After scoring five and seven goals in her first two seasons respectively, García had a breakout season during 2018–19 season, scoring 13 goals in 22 matches, the most on the team and joint-8th best in the league. She scored her first career hat-trick on 13 March 2019 in a 4–3 league win over Logroño. Despite an injury impacted 2019–20 season, García made 18 league appearances, scoring nine goals. The following season she made 29 league appearances and scored a career-high 16 goals but, despite her own personal success, Athletic finished 11th in the 2020–21 Primera División, lower than the club's previous worst finishing position of 5th since joining the Primera División in 2002. In her final season, García scored a team-leading 12 league goals as the team improved to 7th. In six seasons, she scored 63 goals in 161 appearances in all competitions to help the club achieve a highest league finish of third in 2017–18, also reaching the Copa de la Reina semi-finals twice. In 2022, she elected not to renew her contract at Athletic (as did teammate and fellow Spanish international Ainhoa Moraza).

===Manchester United===
On 25 July 2022, García signed a two-year contract with English Women's Super League club Manchester United. She made her debut on 17 September 2022 in a 4–0 win against Reading before scoring her first goal for the club the following week in a 2–0 away win against West Ham United on 25 September. On 21 May 2023, García came off the bench to score the winning goal in the 90+1st minute of the Manchester derby, securing United's first ever league win over Manchester City.

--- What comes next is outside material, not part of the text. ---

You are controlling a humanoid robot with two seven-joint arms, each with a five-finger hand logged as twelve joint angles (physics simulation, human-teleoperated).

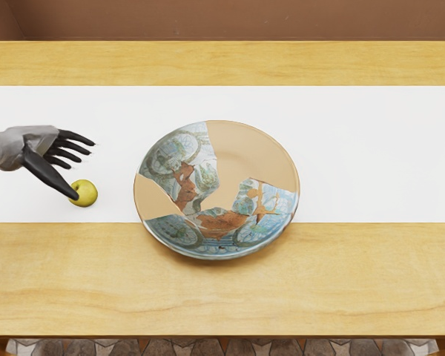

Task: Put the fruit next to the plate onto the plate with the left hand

In February 2024, during the 2023–24 season, García scored United's only goal in a 3–1 defeat to Arsenal in front of a record-breaking WSL crowd of 60,160 at a sold-out Emirates Stadium. In the 2024 Women's FA Cup final on 12 May 2024, García scored twice and was named player of the match, as Manchester United won the Women's FA Cup for the first time, beating Tottenham Hotspur 4–0 at Wembley Stadium. On 26 June 2024, it was announced that García would leave the club upon the expiry of her contract.

===Monterrey===
On 26 June 2024, it was announced that García had signed for Liga MX Femenil club Monterrey. She made her debut for the club during a 4–0 defeat to Tigres in the CONCACAF W Champions Cup on 22 August 2024. Four days later, on 26 August, she scored her first goal for the club during her league debut in a 5–0 victory against Deportivo Toluca.

==International career==
===Youth===
As a youth, García represented Spain at under-17, under-19 and under-20 level including at four major youth tournaments: 2015 UEFA Women's Under-17 Championship, two editions of the UEFA Women's Under-19 Championship (2016 and 2017), and two FIFA U-20 Women's World Cup tournaments (2016 and 2018).

Spain won the 2015 UEFA Women's Under-17 Championship, beating Switzerland 5–2 in the final. García started all five games in the tournament and finished second in the golden boot race with five goals, one behind Stefanie Sanders of Germany.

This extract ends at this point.